◆ EXERCISE DIRECTIONS ◆
Set down every entry again exactly as it stands below.

(Recorded data)

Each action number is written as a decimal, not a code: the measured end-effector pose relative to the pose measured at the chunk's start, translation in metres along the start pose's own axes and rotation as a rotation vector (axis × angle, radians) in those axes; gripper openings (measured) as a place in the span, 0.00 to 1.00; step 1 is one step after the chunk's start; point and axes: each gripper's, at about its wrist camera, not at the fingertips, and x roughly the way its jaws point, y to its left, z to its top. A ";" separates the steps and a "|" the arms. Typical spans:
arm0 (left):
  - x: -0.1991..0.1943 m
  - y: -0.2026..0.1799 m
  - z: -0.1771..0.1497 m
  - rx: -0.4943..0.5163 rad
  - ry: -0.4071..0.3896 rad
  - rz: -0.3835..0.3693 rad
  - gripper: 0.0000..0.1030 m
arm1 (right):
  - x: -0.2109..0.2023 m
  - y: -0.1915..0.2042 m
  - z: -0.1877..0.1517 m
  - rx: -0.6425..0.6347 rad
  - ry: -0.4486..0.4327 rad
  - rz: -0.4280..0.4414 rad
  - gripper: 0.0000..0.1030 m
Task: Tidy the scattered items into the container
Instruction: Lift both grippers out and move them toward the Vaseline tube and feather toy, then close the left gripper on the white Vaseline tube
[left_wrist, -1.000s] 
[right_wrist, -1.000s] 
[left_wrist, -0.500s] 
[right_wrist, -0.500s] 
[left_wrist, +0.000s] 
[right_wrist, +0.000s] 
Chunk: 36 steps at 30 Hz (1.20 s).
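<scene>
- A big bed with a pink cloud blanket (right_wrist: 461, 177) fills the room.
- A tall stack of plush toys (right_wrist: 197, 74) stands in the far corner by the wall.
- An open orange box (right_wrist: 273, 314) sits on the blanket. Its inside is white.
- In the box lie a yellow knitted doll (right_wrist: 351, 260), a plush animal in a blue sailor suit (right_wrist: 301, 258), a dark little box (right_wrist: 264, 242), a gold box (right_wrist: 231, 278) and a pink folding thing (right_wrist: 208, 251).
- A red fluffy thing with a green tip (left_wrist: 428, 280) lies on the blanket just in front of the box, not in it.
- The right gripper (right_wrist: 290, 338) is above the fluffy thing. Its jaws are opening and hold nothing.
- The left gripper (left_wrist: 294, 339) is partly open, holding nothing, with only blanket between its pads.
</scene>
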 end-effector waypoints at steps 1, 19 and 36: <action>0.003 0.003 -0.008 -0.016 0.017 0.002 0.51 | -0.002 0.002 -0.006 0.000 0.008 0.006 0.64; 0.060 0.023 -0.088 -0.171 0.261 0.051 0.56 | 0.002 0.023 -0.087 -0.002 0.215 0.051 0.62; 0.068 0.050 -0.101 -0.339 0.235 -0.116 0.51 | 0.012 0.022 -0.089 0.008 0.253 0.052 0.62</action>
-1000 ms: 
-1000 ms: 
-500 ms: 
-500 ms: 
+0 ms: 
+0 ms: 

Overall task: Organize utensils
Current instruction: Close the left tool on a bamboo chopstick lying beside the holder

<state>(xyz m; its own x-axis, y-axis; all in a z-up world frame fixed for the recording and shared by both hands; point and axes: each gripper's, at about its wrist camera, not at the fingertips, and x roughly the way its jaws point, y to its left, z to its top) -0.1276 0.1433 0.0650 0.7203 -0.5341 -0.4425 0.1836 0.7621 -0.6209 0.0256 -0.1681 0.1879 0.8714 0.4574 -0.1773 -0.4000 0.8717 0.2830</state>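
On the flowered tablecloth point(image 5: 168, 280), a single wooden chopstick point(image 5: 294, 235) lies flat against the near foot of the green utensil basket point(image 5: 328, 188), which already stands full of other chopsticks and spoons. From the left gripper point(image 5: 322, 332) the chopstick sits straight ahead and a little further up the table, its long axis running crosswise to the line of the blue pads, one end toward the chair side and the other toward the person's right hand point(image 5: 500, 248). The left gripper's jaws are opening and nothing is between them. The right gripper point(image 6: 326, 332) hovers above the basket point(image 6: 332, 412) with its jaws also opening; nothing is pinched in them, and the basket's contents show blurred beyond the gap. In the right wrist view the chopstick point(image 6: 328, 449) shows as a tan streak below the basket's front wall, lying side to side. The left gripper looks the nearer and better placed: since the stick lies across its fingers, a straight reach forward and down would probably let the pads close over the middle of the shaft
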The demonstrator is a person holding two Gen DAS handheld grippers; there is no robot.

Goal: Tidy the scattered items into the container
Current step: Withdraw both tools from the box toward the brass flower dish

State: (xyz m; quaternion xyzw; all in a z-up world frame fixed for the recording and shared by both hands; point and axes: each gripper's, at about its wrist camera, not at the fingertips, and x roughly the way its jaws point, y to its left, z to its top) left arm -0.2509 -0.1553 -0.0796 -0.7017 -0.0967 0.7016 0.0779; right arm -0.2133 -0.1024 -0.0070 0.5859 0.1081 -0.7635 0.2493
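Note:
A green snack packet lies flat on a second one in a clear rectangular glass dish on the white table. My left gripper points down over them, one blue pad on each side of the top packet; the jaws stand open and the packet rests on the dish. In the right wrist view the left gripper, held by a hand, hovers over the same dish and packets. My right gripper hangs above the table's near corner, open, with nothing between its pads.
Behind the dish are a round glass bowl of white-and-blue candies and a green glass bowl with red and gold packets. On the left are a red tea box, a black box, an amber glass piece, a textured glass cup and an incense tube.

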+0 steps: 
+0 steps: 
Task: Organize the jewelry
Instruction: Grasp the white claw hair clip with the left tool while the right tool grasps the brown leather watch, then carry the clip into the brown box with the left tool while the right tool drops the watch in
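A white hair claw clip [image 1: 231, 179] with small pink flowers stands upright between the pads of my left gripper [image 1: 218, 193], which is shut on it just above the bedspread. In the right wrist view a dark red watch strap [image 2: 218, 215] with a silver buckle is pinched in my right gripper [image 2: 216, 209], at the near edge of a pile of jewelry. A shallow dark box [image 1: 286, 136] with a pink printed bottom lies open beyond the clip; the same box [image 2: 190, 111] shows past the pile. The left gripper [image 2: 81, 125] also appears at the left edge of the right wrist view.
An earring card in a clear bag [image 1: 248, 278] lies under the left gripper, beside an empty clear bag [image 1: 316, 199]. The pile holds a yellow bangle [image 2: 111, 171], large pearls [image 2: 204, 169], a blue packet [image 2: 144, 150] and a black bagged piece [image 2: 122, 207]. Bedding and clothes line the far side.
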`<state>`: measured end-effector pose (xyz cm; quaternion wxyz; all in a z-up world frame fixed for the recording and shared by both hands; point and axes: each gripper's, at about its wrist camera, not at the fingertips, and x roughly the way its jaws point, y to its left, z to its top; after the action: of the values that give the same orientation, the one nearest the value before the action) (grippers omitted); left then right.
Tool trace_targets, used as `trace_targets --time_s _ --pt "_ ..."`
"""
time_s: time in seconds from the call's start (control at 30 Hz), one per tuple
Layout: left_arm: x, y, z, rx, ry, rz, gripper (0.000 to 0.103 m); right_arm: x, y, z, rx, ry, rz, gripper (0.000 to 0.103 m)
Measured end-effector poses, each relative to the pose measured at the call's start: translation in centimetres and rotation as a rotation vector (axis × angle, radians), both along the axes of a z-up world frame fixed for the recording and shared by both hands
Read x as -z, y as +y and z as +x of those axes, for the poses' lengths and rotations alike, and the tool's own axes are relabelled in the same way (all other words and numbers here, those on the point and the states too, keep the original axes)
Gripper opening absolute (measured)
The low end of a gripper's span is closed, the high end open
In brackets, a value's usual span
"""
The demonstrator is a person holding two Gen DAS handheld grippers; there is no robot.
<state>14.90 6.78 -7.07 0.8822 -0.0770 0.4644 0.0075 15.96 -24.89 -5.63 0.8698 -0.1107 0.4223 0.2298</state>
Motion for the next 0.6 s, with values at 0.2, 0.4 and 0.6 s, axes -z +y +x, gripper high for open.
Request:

◆ OUTPUT ◆
Each action number is written as a decimal, not a code: the measured end-effector pose relative to the pose measured at the chunk's start, translation in metres along the start pose's own axes and rotation as a rotation vector (axis × angle, radians) in those axes; gripper openings (measured) as a place in the span, 0.00 to 1.00; step 1 is one step after the chunk's start; point and axes: each gripper's, at about its wrist camera, not at the fingertips, and x roughly the way its jaws point, y to its left, z to its top. A ";" separates the steps and a "|" the arms. Typical spans:
arm0 (left):
  - x: -0.1991..0.1943 m
  - y: -0.2026..0.1799 m
  - z: -0.1771..0.1497 m
  - rx: -0.4943..0.5163 rad
  - ry: -0.4071..0.3896 rad
  - rz: -0.3835..0.3693 rad
  - gripper: 0.0000..0.1030 m
arm1 (right):
  - x: -0.2109..0.2023 m
  - y: -0.1915..0.2042 m
  - z: -0.1877..0.1517 m
  - rx: -0.6425..0.6347 rad
  - ry: -0.4486..0.4327 rad
  - rz: -0.4280..0.4414 rad
  - gripper: 0.0000..0.1030 m
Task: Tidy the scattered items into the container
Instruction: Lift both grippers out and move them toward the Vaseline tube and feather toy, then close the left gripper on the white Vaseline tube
[left_wrist, -1.000s] 
[right_wrist, -1.000s] 
[left_wrist, -0.500s] 
[right_wrist, -0.500s] 
[left_wrist, +0.000s] 
[right_wrist, +0.000s] 
Chunk: 36 steps at 30 Hz (1.20 s).
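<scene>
- A big bed with a pink cloud blanket (right_wrist: 461, 177) fills the room.
- A tall stack of plush toys (right_wrist: 197, 74) stands in the far corner by the wall.
- An open orange box (right_wrist: 273, 314) sits on the blanket. Its inside is white.
- In the box lie a yellow knitted doll (right_wrist: 351, 260), a plush animal in a blue sailor suit (right_wrist: 301, 258), a dark little box (right_wrist: 264, 242), a gold box (right_wrist: 231, 278) and a pink folding thing (right_wrist: 208, 251).
- A red fluffy thing with a green tip (left_wrist: 428, 280) lies on the blanket just in front of the box, not in it.
- The right gripper (right_wrist: 290, 338) is above the fluffy thing. Its jaws are opening and hold nothing.
- The left gripper (left_wrist: 294, 339) is partly open, holding nothing, with only blanket between its pads.
</scene>
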 end-effector waypoints at steps 1, 19 and 36: <action>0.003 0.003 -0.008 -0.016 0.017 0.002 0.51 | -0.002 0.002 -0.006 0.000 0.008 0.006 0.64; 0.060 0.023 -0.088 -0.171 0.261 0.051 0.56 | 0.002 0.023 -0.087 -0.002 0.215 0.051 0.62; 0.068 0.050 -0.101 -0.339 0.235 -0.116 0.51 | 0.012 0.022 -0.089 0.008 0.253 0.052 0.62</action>
-1000 ms: 
-1000 ms: 
-500 ms: 
-500 ms: 
+0 ms: 
+0 ms: 

Overall task: Organize utensils
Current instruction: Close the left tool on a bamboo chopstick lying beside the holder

<state>(xyz m; its own x-axis, y-axis; all in a z-up world frame fixed for the recording and shared by both hands; point and axes: each gripper's, at about its wrist camera, not at the fingertips, and x roughly the way its jaws point, y to its left, z to its top) -0.1276 0.1433 0.0650 0.7203 -0.5341 -0.4425 0.1836 0.7621 -0.6209 0.0256 -0.1681 0.1879 0.8714 0.4574 -0.1773 -0.4000 0.8717 0.2830</state>
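On the flowered tablecloth point(image 5: 168, 280), a single wooden chopstick point(image 5: 294, 235) lies flat against the near foot of the green utensil basket point(image 5: 328, 188), which already stands full of other chopsticks and spoons. From the left gripper point(image 5: 322, 332) the chopstick sits straight ahead and a little further up the table, its long axis running crosswise to the line of the blue pads, one end toward the chair side and the other toward the person's right hand point(image 5: 500, 248). The left gripper's jaws are opening and nothing is between them. The right gripper point(image 6: 326, 332) hovers above the basket point(image 6: 332, 412) with its jaws also opening; nothing is pinched in them, and the basket's contents show blurred beyond the gap. In the right wrist view the chopstick point(image 6: 328, 449) shows as a tan streak below the basket's front wall, lying side to side. The left gripper looks the nearer and better placed: since the stick lies across its fingers, a straight reach forward and down would probably let the pads close over the middle of the shaft
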The demonstrator is a person holding two Gen DAS handheld grippers; there is no robot.

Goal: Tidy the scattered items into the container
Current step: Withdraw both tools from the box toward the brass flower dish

State: (xyz m; quaternion xyzw; all in a z-up world frame fixed for the recording and shared by both hands; point and axes: each gripper's, at about its wrist camera, not at the fingertips, and x roughly the way its jaws point, y to its left, z to its top) left arm -0.2509 -0.1553 -0.0796 -0.7017 -0.0967 0.7016 0.0779; right arm -0.2133 -0.1024 -0.0070 0.5859 0.1081 -0.7635 0.2493
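Note:
A green snack packet lies flat on a second one in a clear rectangular glass dish on the white table. My left gripper points down over them, one blue pad on each side of the top packet; the jaws stand open and the packet rests on the dish. In the right wrist view the left gripper, held by a hand, hovers over the same dish and packets. My right gripper hangs above the table's near corner, open, with nothing between its pads.
Behind the dish are a round glass bowl of white-and-blue candies and a green glass bowl with red and gold packets. On the left are a red tea box, a black box, an amber glass piece, a textured glass cup and an incense tube.
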
+0 steps: 
+0 steps: 
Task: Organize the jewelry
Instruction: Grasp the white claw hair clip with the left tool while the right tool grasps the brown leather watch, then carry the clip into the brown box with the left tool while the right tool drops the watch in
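A white hair claw clip [image 1: 231, 179] with small pink flowers stands upright between the pads of my left gripper [image 1: 218, 193], which is shut on it just above the bedspread. In the right wrist view a dark red watch strap [image 2: 218, 215] with a silver buckle is pinched in my right gripper [image 2: 216, 209], at the near edge of a pile of jewelry. A shallow dark box [image 1: 286, 136] with a pink printed bottom lies open beyond the clip; the same box [image 2: 190, 111] shows past the pile. The left gripper [image 2: 81, 125] also appears at the left edge of the right wrist view.
An earring card in a clear bag [image 1: 248, 278] lies under the left gripper, beside an empty clear bag [image 1: 316, 199]. The pile holds a yellow bangle [image 2: 111, 171], large pearls [image 2: 204, 169], a blue packet [image 2: 144, 150] and a black bagged piece [image 2: 122, 207]. Bedding and clothes line the far side.
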`<state>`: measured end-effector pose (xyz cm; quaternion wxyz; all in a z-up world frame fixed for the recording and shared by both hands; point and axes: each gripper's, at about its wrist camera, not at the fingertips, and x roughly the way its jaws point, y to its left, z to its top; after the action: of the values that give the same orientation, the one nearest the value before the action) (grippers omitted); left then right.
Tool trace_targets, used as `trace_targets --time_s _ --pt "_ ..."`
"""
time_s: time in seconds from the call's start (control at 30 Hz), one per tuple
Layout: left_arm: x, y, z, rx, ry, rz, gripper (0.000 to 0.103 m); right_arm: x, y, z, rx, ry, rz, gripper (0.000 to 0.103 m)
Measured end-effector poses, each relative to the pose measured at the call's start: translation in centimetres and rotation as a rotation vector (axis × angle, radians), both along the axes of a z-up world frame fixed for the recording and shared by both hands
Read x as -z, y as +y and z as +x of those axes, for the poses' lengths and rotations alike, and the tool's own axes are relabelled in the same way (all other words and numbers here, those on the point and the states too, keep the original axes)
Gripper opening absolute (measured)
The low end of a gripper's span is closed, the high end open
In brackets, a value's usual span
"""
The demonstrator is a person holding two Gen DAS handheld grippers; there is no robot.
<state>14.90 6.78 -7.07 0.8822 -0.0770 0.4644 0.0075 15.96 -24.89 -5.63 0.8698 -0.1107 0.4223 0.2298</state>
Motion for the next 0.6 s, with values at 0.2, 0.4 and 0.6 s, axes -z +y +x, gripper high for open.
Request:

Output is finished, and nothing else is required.